Rock and Roll Hall of Famer Neil Young says that he talked to former Apple CEO Steve Jobs about offering higher-quality digital music downloads, but that since Jobs’s death, discussion with Apple on the matter has ceased.
Speaking at the
D: Dive Into Media conference, Young claimed that modern digital music formats are so highly compressed that 95 percent of the audio content is thrown away. (This is a highly debatable claim, but suffice it to say that Young isn’t happy that most music today is sold in a lossy, relatively low-bit-rate format.)

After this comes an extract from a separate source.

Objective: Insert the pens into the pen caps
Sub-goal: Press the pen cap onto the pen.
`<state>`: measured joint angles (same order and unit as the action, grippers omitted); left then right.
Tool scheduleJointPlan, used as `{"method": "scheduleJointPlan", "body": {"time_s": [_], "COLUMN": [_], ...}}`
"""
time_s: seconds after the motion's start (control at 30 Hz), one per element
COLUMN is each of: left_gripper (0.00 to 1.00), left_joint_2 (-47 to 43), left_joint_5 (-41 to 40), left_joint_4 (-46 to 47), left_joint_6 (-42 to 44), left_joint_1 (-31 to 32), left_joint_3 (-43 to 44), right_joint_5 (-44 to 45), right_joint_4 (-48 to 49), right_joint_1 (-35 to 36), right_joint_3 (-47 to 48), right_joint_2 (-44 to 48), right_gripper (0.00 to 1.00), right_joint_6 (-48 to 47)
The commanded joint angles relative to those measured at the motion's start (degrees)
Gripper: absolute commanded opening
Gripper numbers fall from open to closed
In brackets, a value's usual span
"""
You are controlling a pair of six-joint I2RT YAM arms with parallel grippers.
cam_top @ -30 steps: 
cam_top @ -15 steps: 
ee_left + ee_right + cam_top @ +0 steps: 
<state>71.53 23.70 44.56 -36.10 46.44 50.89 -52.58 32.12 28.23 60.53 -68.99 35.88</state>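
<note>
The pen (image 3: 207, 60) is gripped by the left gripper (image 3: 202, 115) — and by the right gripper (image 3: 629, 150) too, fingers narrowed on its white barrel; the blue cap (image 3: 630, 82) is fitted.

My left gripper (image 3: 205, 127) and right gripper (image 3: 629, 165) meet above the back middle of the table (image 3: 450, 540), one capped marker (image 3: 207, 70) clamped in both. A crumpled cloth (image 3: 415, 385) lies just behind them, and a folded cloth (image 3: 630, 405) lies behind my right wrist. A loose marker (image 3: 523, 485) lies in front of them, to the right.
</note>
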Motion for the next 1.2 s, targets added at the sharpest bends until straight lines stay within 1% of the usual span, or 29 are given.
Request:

Young doesn’t have a company to plug or a solution to the problem. In fact, he turned to the largely well-heeled audience at the conference as said he needed “a rich guy, someone out there” to lead the charge for better music quality. But he did say he had been talking to one particular rich guy: Steve Jobs.
“I was talking to Steve about it,” Young said. “We were working on it.” When asked by conference co-host Walt Mossberg of the Wall Street Journal what was happening with that now, Young suggested that no discussions were ongoing.
“Steve Jobs was a pioneer of digital music, and his legacy is tremendous,” Young said. “But when he went home, he listened to vinyl. And you’ve gotta believe that if he’d lived long enough, he would have eventually done what I’m trying to do.”
Neil Young (right) talks to Peter Kafka and Walt Mossberg at the D: Dive Into Media conference. (Photo courtesy of AllThingsD)
Young likened speakers and headphones to “the back end of the donkey,” suggesting that the problem with music quality is not in the output methods, but in the lower-quality input formats.
“The ears are the window to the soul,” Young said. “You feel what you hear. When you take away 95 percent of the nutritional value, you feel it…. Music is great. Let the people have 100 percent, or 99 percent. Occupy audio!”
Young said that other high-resolution formats, such as Super Audio CD and DVD Audio, failed because of poor marketing and business decisions. He cited Sony’s control over the SACD format and the focus on multichannel audio for DVD-Audio.
“The woman of the house doesn’t want five boxes out there,” Young said. “They’ve should’ve made DVD Audio a stereo thing, but they [didn’t, and they] failed.”